Home   News   Article

When only a few hardy stalwarts cycled to work


By Ben MacGregor

Register for free to read more of the latest local news. It's easy and will only take a moment.



Click here to sign up to our free newsletters!

OUT AND ABOUT WITH RALPH: Our adventurer reflects on his bike rides to Dounreay in years gone by, before specialist cycling gear became the norm

Loch Calder was almost smooth in the calm conditions.
Loch Calder was almost smooth in the calm conditions.

Cycling has changed out of all recognition since I first started riding to work 40 years ago. It was an eccentric thing to do then and only a few hardy stalwarts kept going on the road to Dounreay through the storms of a Caithness winter. We used to get things called ice and snow (remember?) and helmets were unknown. Bike lights were flickering torches needing constant maintenance. If you were lucky there was somewhere at the back of a building to rest your bike out of the worst of the sleet, and you could get changed in an office.

Nowadays people are paid to cycle to work, showers and bike sheds are provided, lights are brighter than car headlights and everyone wears luminous yellow. Few cyclists, though, just go for a bike ride: they don specialist cycling clothing and go out for hard exercise, comparing distances and times with others via phone apps. It seems that now, to cycle, you have to be super-fit and dressed for the part. You will see them pushing hard, head down, on any half-decent day.

I’ve never been especially fit or fast on a bike and apart from footwear have never bought any cycle clothing. I still just go for a ride, and everybody else can overtake me. But I used to manage a reasonable speed and could leave home at 6.30am and be at work by eight, having taken the 20-mile route via Halkirk and Broubster. In the dark mornings of December and January it could be a very peaceful ride; sometimes I’d not see a car until turning onto the main road at Achreamie for the last mile into site.

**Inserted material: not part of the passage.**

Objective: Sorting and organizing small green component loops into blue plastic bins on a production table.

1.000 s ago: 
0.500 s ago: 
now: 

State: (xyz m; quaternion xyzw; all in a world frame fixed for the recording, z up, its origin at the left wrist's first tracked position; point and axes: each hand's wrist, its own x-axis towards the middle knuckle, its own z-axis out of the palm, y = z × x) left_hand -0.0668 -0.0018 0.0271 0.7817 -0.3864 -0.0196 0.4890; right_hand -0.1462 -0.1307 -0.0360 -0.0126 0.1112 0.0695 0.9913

It takes a wee bit longer now.

Without the need to set out in pitch dark, I tend to wait until it’s light – which means I haven’t even set off until well after I used to be in the first meeting at work. (I remember one occasion, after a hard ride in, I was enjoying a cup of tea at my desk and just getting the computer going when there came a phone call: "We’ve got a roomful of people waiting for you…" I’d forgotten to check the diary and had to grab my course notes, leap back onto the bike and cycle through the driving rain across to the training centre on the far side of the site.)

So I was pedalling through Halkirk almost three hours later than I would have done 20 years ago. It was a lovely mild morning, mid-November and not one frost yet this month. Gleams of sun between low cloud illuminated the still-green fields. Several other, Lycra-clad, cyclists were out that morning, mostly going fast and looking strangely at the slow pedaller with a pannier and old clothes.

But I wasn’t training for anything so could just enjoy a relaxing ride, round the south end of Loch Calder, past the empty Brawlbin Farm and up the hill over to Broubster. Ahead, there was low sun on the Shurrery hills. Much of the forestry above Loch Calder was windblown and has now largely been removed. I let a lorry pass, laden high with timber. There’s been some resettlement in the Broubster glen but it’s still a quiet place. Below the road are the leans of Broubster, bordering various lochans. Here are rare floating bogs where you can walk gingerly across a mat of vegetation floating on water of unknown depth. Not recommended.

The pond near Shebster, surrounded by a wood.
The pond near Shebster, surrounded by a wood.

The road towards Shebster used to be across open moor but has changed completely. Trees and shrubs planted by the road have done well and now it’s a woodland. Many years ago I watched a big hole being dug in a field and filled with water. It was then drained and left empty for more years. Now it’s a very successful pond with islands surrounded by a wood, just a few steps off the road. There’s a semi-circular stone-built seat, a good place for a break and a bite to eat.

Not having to carry on up the steep hill over to Dounreay I turned right, letting the breeze help me speed down to Westfield, doing my best to ignore the towering Baillie wind farm turbines. The Calder road took me back towards Halkirk. The loch below, which I’d kayaked round just a few weeks earlier, was almost smooth in the calm conditions.

A whole morning had gone on a shorter ride than I used to fit in before and after a day’s work. I wonder why that might be?